Task to carry out ▸
Scan the records below for the line containing "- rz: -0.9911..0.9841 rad" and the line containing "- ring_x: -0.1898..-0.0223". Copy both, plus every line between, exactly.

[Data excerpts]
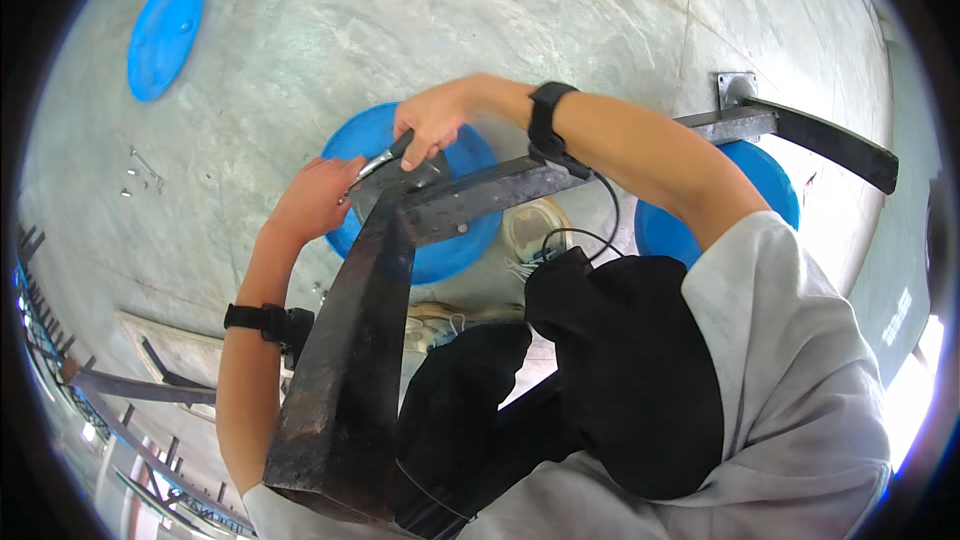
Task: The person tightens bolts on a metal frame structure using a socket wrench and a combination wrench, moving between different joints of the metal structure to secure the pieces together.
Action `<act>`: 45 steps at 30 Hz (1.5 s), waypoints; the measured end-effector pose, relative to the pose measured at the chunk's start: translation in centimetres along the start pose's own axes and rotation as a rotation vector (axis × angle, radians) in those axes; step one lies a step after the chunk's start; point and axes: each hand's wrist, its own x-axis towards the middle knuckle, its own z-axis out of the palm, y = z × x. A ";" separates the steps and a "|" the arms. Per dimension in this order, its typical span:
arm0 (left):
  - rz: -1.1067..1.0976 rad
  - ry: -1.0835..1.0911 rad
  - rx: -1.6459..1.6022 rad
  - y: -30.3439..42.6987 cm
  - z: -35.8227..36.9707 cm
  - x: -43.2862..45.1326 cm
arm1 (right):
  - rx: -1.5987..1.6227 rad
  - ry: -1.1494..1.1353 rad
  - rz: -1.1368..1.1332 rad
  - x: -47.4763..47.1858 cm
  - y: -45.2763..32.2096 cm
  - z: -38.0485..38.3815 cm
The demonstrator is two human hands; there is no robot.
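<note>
A ratchet wrench (381, 162) with a dark handle spans both hands above a dark steel frame. My right hand (433, 124) is closed round its handle end. At its head end is my left hand (321, 195), fingers curled round the metal; what the head sits on is hidden. Below the hands, a thick square steel post (352, 360) rises towards me, joined to a steel crossbeam (487, 199) that bears a bolt head (461, 228). The joint lies over a blue round plastic disc (450, 262). A flat steel plate, partly hidden, shows under the hands.
A spanner (147, 169) and several small nuts or bolts (126, 193) lie on the concrete floor at left. Another blue disc (166, 36) lies upper left. At right, the beam meets a curved steel piece (832, 142) and a plate (735, 86), by a blue round object (675, 232).
</note>
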 end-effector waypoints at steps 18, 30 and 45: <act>0.170 -0.036 0.166 0.5 1.2 1.1 | -0.110 0.202 0.024 -1.3 0.9 2.9; -0.457 0.381 -0.406 2.6 3.4 0.8 | -0.590 0.064 0.051 1.4 -4.0 -2.8; -0.103 0.290 -0.014 0.8 3.7 1.1 | -0.233 0.281 -0.136 -0.6 0.2 0.8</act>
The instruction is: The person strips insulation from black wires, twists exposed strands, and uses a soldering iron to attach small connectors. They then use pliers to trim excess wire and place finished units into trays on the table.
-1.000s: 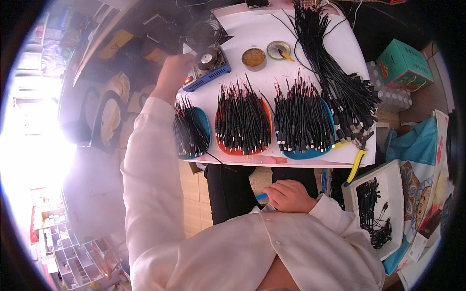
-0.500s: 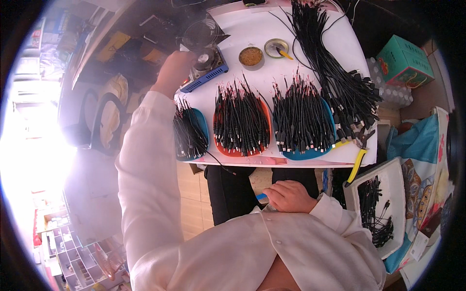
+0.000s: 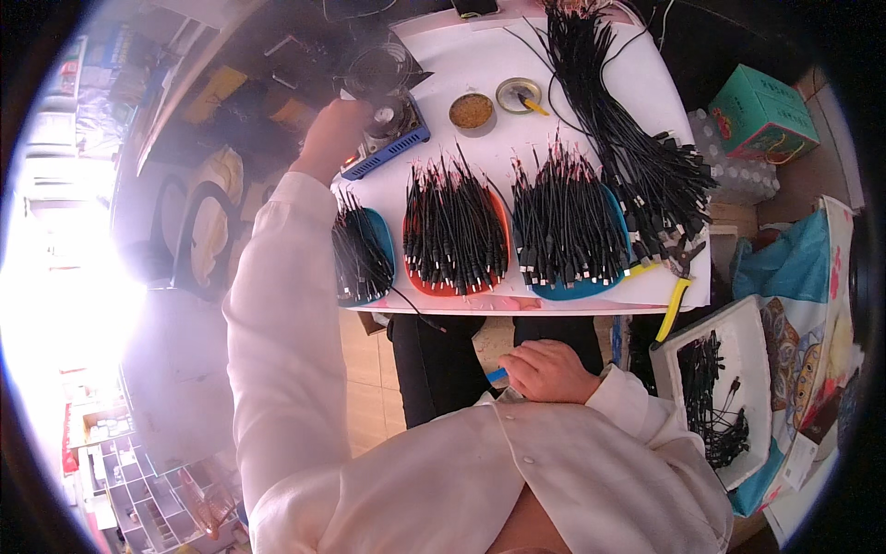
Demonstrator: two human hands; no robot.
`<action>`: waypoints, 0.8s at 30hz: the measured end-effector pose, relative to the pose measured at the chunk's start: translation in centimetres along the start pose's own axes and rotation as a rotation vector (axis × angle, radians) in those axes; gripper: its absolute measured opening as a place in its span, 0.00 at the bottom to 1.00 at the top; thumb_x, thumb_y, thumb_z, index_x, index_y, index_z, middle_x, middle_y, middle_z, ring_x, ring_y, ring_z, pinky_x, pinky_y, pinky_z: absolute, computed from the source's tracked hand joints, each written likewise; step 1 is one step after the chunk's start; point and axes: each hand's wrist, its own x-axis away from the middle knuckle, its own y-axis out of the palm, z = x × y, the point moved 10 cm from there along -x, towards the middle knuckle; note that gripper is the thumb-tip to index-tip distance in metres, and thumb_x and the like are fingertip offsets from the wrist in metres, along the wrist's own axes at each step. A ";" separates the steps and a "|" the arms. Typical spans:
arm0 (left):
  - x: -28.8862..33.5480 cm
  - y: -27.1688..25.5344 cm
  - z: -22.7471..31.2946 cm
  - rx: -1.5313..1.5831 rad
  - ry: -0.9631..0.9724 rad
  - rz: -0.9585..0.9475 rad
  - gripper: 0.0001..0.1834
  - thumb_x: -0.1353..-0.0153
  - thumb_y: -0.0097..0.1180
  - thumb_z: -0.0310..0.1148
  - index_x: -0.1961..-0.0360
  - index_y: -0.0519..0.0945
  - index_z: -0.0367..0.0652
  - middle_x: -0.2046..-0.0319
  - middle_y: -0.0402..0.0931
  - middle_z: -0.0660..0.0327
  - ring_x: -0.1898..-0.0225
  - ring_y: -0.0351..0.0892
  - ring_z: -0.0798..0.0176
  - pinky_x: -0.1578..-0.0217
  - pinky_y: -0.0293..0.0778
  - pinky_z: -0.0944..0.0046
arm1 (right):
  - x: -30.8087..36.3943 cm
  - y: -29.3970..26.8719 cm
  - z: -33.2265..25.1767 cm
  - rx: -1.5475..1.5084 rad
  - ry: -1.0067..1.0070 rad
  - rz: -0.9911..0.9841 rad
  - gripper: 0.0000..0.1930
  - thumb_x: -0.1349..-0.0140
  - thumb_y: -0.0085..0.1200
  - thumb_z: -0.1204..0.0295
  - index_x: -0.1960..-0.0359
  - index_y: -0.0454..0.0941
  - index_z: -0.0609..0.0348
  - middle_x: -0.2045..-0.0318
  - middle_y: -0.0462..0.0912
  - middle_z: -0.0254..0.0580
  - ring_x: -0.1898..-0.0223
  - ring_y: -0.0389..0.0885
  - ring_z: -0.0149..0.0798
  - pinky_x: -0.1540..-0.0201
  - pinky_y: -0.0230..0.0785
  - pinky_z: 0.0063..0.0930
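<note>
My left hand [image 3: 330, 138] reaches out to the far left corner of the white table [image 3: 480, 55] and rests against a blue-based device [image 3: 392, 138] below a wire coil stand [image 3: 377, 69]; its fingers are hidden. My right hand [image 3: 546, 369] lies in my lap, closed around a small blue-handled tool [image 3: 496, 375]. Between them, three trays hold short black cables: a small blue tray [image 3: 383, 242], a red tray [image 3: 503, 217] and a wider blue tray [image 3: 577, 288].
A big bundle of long black cables [image 3: 637, 157] runs down the table's right side. Two round tins [image 3: 471, 111] stand at the back, yellow-handled pliers [image 3: 676, 282] at the right edge. A white tray of cables [image 3: 752, 332], a green box [image 3: 761, 111] and a blue bag [image 3: 784, 268] sit to the right.
</note>
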 end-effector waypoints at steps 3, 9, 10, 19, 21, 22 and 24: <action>0.6 -1.3 0.8 0.001 -0.002 0.010 0.10 0.40 0.50 0.29 0.62 0.82 0.42 0.66 0.82 0.50 0.61 0.82 0.46 0.59 0.77 0.52 | 0.4 0.3 0.2 0.005 0.031 -0.006 0.12 0.51 0.57 0.73 0.63 0.78 0.61 0.73 0.76 0.38 0.70 0.79 0.38 0.67 0.74 0.30; 9.5 -10.6 3.5 0.732 -0.194 0.437 0.11 0.43 0.58 0.32 0.62 0.84 0.38 0.70 0.83 0.54 0.69 0.82 0.63 0.64 0.74 0.66 | 0.1 -0.9 -0.5 -0.038 0.053 0.086 0.09 0.47 0.57 0.74 0.64 0.78 0.59 0.67 0.80 0.41 0.66 0.81 0.44 0.65 0.75 0.35; 12.0 -12.3 5.4 0.861 -0.126 0.523 0.07 0.40 0.58 0.25 0.62 0.82 0.32 0.73 0.82 0.61 0.71 0.78 0.73 0.68 0.71 0.73 | -0.1 -1.2 -0.4 -0.108 0.112 0.075 0.08 0.46 0.56 0.75 0.64 0.78 0.59 0.67 0.80 0.42 0.66 0.81 0.45 0.64 0.75 0.35; 30.2 -18.6 19.7 1.137 0.190 0.913 0.07 0.46 0.61 0.16 0.65 0.80 0.31 0.71 0.81 0.55 0.71 0.80 0.63 0.68 0.74 0.71 | -2.9 -10.4 -7.1 -0.425 0.195 0.326 0.20 0.36 0.52 0.74 0.43 0.70 0.61 0.51 0.76 0.47 0.61 0.77 0.37 0.58 0.70 0.26; 31.7 -19.2 21.2 1.153 0.227 0.929 0.07 0.46 0.62 0.17 0.65 0.80 0.31 0.70 0.81 0.53 0.70 0.81 0.59 0.66 0.75 0.69 | -3.2 -11.0 -9.9 -0.287 0.137 0.288 0.24 0.36 0.53 0.70 0.38 0.66 0.61 0.43 0.72 0.51 0.45 0.73 0.48 0.42 0.64 0.36; 32.2 -19.4 21.9 1.179 0.248 0.928 0.07 0.46 0.62 0.17 0.64 0.80 0.31 0.70 0.81 0.53 0.70 0.81 0.59 0.66 0.75 0.69 | -3.4 -10.8 -11.1 -0.347 0.084 0.265 0.26 0.36 0.53 0.68 0.38 0.64 0.63 0.39 0.68 0.52 0.36 0.63 0.54 0.33 0.51 0.41; 32.9 -19.6 23.3 1.242 0.285 0.905 0.09 0.45 0.62 0.17 0.62 0.80 0.31 0.69 0.82 0.54 0.68 0.81 0.60 0.65 0.75 0.69 | -3.0 -10.1 -12.7 -0.276 0.078 0.219 0.23 0.35 0.51 0.69 0.40 0.64 0.64 0.41 0.69 0.55 0.38 0.63 0.56 0.35 0.53 0.42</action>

Solution to this task ▸
  - rz: -0.9911..0.9841 rad
  - gripper: 0.0000..0.1930
  - thumb_x: -0.1349..-0.0140
  - thumb_y: -0.0085..0.1200
  - thumb_z: -0.1204..0.0295
  - index_x: -0.1960..-0.0359
  - index_y: -0.0454..0.0941
  - index_z: -0.0609..0.0348
  - middle_x: -0.2045..-0.0318
  - middle_y: -0.0462..0.0912
  - middle_z: -0.0254..0.0580
  - ring_x: -0.1898..-0.0223

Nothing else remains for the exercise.